- Records excerpted from a collection -

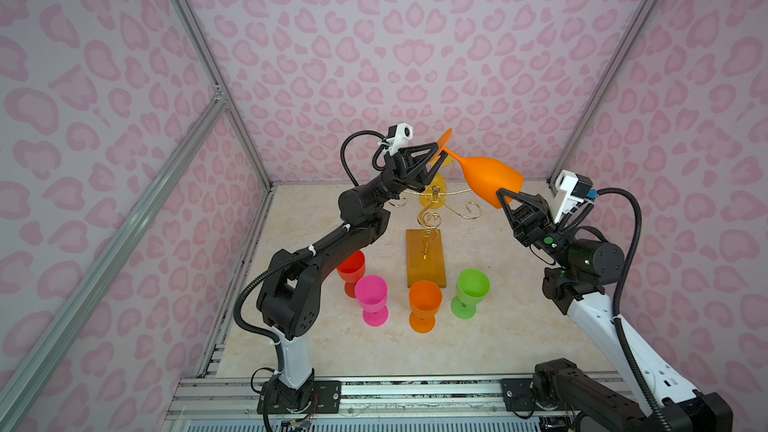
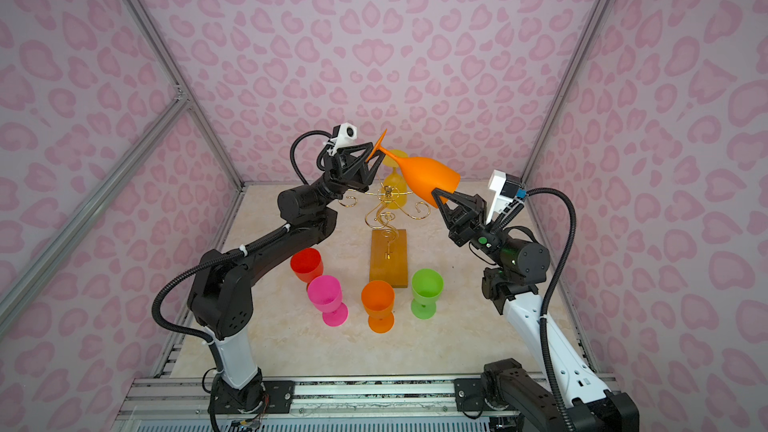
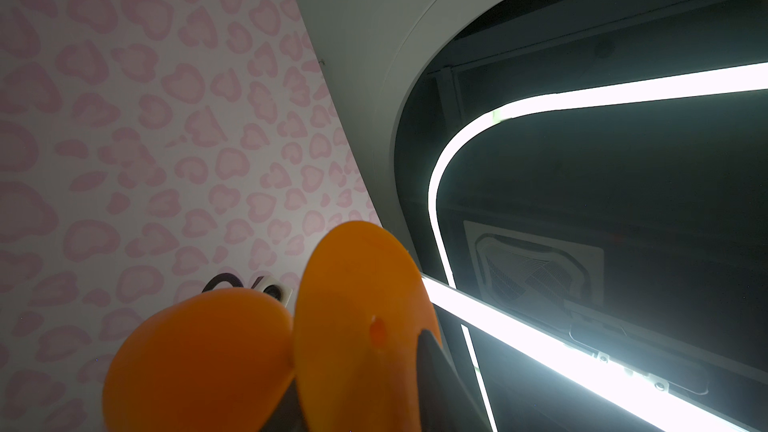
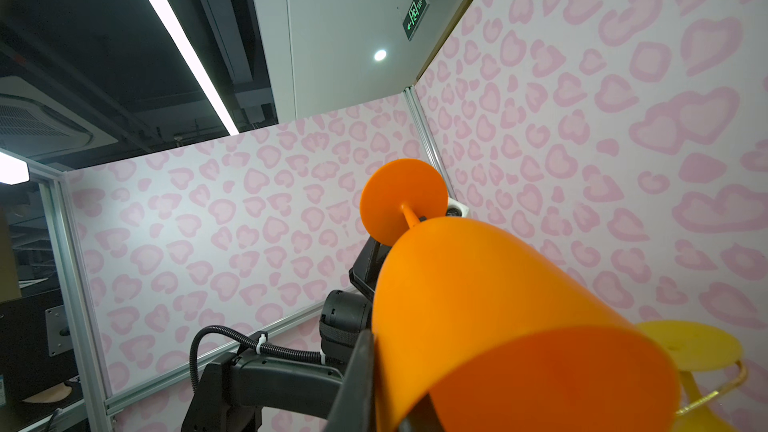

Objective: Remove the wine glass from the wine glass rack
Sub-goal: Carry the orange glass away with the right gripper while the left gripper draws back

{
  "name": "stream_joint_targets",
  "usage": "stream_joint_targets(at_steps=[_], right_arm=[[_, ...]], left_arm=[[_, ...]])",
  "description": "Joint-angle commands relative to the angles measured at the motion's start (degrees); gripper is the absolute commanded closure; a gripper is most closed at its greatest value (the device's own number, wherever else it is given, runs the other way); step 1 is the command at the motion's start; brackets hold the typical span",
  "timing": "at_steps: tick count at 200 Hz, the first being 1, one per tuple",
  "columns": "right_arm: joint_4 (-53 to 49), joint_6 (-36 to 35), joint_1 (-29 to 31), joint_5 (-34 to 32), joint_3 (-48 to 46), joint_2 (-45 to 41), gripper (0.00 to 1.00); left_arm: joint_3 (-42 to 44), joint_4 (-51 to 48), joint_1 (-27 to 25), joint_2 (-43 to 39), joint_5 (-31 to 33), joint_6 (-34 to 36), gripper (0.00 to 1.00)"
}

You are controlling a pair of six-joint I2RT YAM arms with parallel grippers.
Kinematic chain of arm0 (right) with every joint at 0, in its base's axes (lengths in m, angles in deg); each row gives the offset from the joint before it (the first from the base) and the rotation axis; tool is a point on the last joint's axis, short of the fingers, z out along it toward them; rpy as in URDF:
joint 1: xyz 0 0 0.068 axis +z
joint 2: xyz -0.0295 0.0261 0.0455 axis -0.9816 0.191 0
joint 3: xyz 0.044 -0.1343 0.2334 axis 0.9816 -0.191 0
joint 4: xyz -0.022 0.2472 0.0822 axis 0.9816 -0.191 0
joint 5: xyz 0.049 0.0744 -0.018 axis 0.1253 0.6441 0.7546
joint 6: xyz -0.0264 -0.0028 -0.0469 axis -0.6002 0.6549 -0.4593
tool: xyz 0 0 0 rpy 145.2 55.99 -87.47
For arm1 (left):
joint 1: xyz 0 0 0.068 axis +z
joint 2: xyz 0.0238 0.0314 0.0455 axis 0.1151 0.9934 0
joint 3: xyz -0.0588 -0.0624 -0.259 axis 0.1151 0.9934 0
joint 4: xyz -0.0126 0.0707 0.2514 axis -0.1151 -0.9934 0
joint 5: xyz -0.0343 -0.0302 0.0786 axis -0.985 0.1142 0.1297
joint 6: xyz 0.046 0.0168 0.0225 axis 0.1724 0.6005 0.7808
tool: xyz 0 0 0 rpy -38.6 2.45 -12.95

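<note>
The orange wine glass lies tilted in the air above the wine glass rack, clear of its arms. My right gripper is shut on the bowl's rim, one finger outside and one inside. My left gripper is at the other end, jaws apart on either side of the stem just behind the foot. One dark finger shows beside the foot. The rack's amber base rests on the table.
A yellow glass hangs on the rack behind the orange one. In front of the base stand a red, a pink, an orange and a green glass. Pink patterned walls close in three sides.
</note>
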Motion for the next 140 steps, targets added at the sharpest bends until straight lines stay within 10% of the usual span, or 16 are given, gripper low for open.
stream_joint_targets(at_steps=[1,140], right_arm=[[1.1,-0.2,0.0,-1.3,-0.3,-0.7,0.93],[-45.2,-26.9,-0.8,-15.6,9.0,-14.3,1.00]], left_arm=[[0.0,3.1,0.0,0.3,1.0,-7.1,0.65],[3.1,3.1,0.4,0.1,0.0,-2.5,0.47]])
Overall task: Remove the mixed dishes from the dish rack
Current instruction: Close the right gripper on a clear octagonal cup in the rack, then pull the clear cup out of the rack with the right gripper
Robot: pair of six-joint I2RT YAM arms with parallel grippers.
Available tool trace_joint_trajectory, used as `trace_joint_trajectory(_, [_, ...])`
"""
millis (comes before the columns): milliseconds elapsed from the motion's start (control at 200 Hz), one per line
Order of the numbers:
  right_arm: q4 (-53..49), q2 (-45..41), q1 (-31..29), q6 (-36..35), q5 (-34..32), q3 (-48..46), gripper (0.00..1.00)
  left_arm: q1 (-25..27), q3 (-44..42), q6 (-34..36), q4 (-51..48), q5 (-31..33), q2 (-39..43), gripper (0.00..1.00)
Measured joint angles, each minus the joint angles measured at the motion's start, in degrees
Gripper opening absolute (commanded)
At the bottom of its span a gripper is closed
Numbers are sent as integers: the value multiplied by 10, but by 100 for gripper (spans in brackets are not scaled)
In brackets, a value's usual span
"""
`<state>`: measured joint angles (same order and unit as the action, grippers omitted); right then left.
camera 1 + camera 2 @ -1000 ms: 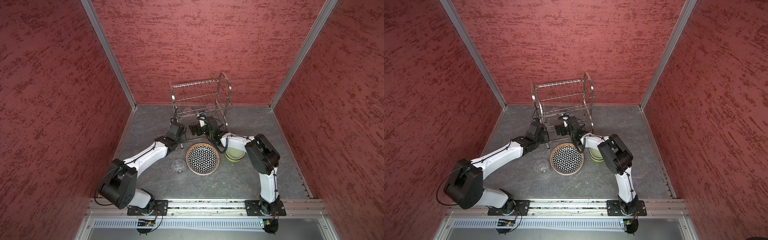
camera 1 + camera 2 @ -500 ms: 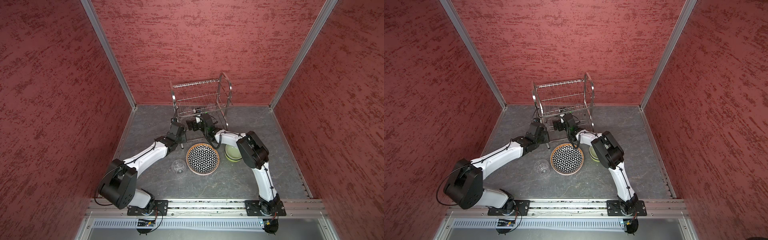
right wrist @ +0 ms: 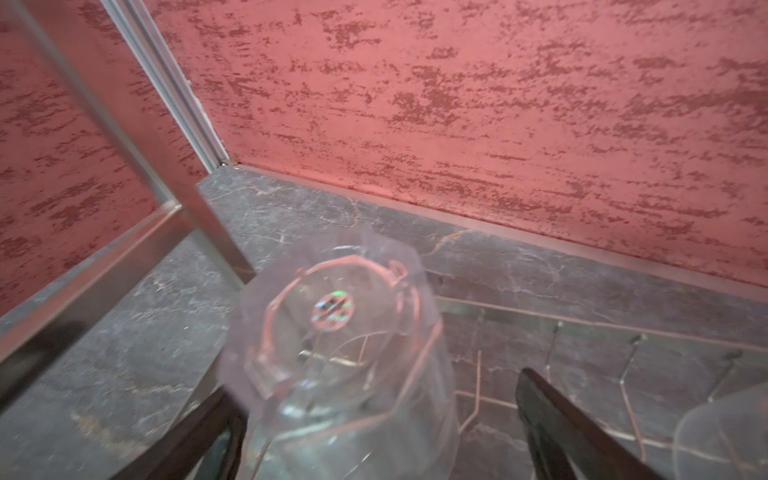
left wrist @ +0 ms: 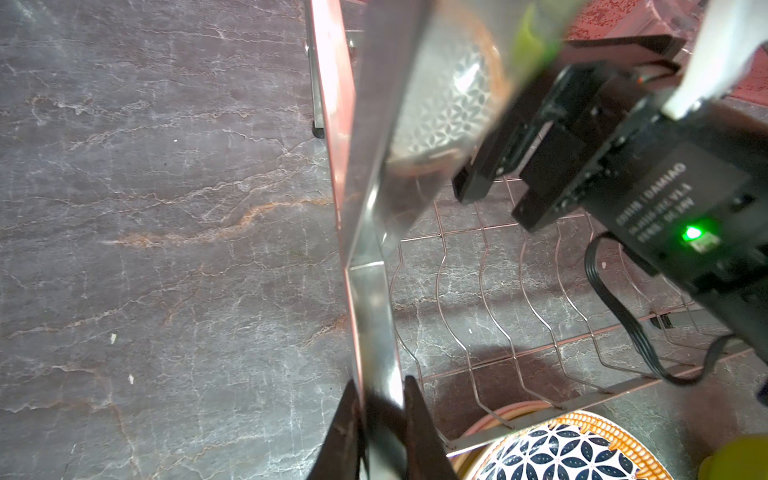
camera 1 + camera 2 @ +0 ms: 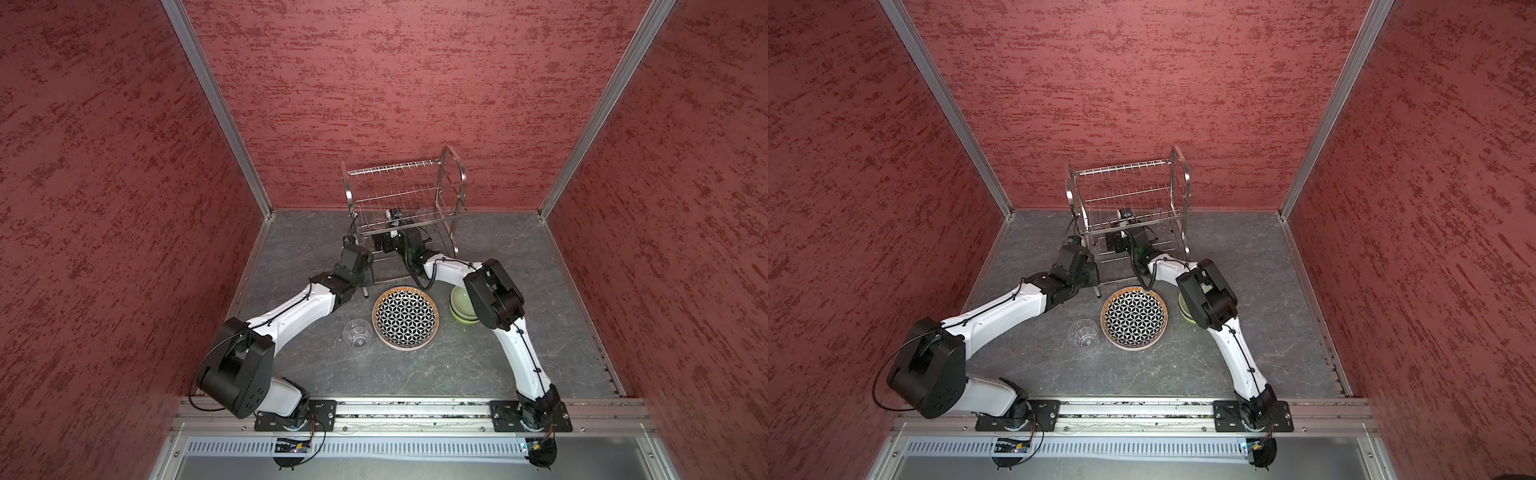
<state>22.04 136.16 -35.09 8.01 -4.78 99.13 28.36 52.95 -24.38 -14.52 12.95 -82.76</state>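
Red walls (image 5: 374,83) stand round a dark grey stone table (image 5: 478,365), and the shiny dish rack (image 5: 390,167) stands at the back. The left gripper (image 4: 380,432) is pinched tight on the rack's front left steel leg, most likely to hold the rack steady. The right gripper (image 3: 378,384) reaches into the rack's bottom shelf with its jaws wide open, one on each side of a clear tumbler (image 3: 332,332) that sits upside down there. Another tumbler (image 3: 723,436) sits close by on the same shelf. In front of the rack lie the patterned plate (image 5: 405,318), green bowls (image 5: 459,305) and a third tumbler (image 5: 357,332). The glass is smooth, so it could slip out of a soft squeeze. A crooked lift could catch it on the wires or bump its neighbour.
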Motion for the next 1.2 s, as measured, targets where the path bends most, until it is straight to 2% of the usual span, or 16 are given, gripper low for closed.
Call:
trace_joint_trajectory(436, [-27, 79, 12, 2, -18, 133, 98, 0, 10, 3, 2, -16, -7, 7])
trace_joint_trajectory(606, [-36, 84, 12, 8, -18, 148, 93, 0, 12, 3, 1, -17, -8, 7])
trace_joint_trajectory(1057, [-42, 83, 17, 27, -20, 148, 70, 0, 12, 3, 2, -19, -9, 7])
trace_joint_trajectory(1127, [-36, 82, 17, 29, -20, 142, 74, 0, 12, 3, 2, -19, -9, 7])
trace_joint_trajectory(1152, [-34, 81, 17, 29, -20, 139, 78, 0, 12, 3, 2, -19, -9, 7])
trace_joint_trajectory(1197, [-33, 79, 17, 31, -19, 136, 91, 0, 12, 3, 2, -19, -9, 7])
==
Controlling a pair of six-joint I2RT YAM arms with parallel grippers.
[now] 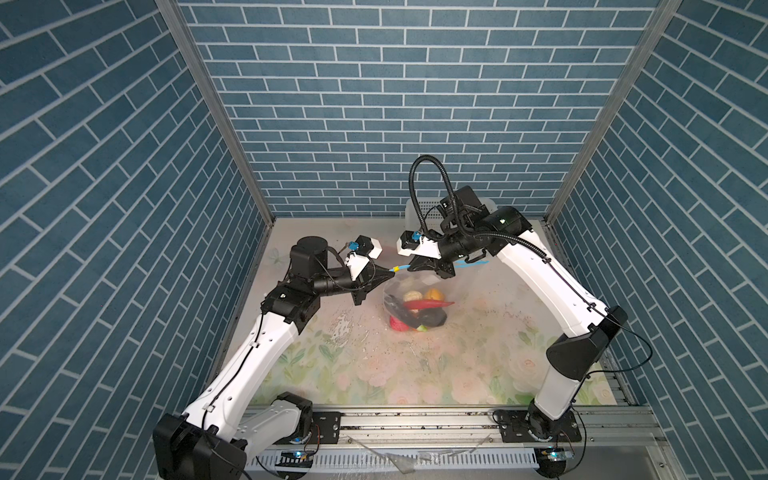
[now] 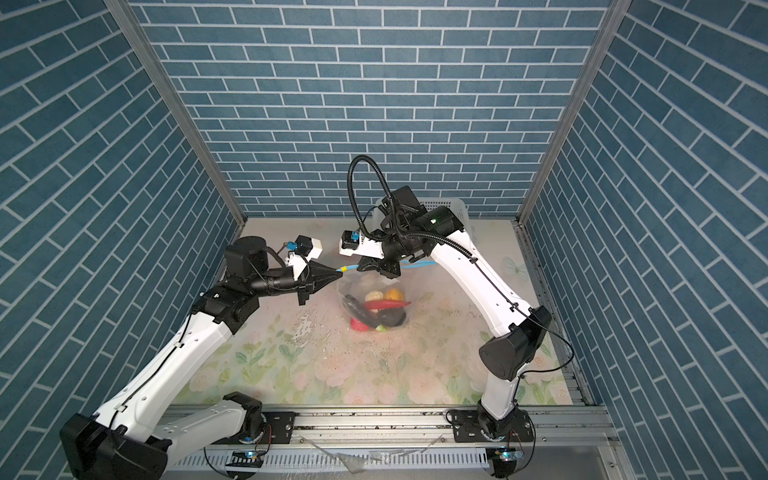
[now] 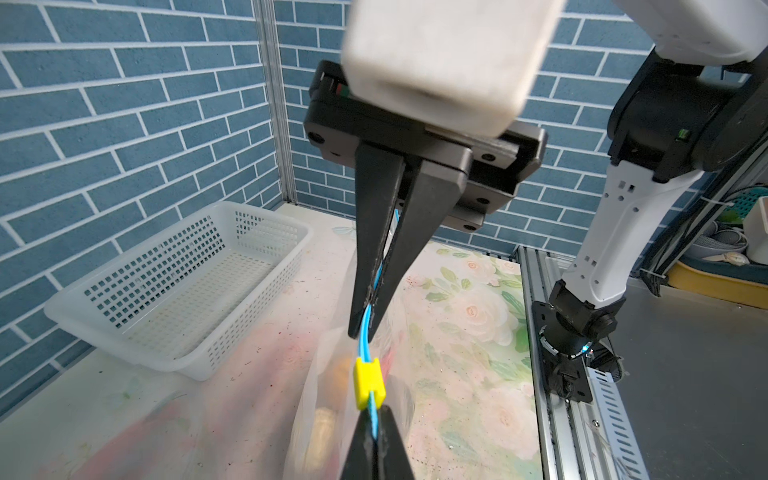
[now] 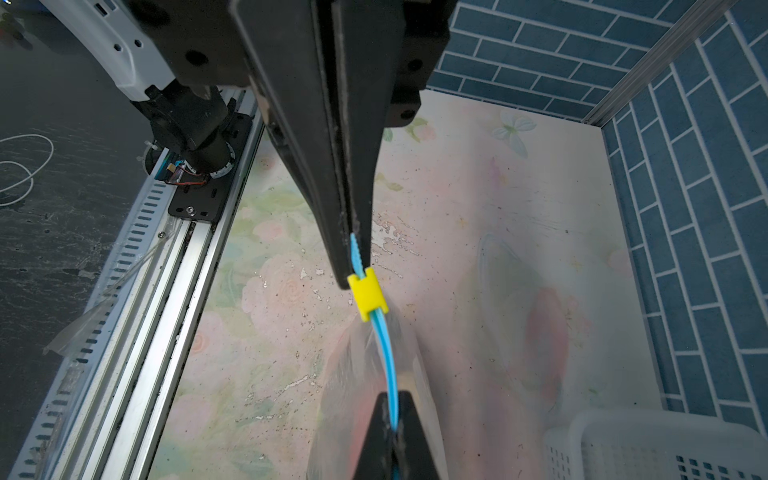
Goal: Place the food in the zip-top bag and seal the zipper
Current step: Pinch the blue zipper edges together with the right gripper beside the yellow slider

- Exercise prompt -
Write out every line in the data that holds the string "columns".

- Exercise output -
  "columns": "right_arm: joint_4 (-53 to 49), joint_6 (-36 to 35), joint_1 (-29 to 31), joint_5 (-34 to 32), joint_3 (-48 to 46), joint_2 (-45 to 41), gripper (0.00 to 1.00); left_arm: joint_3 (-42 to 44), joint_4 (-51 to 48), joint_1 (-27 to 25), joint_2 (-43 to 39), joint_5 (-31 to 33), joint_6 (-34 to 36), gripper (0.00 to 1.00)"
millis (comes before the columns): milliseconds elapsed from the motion's start (control at 200 Hz), one per line

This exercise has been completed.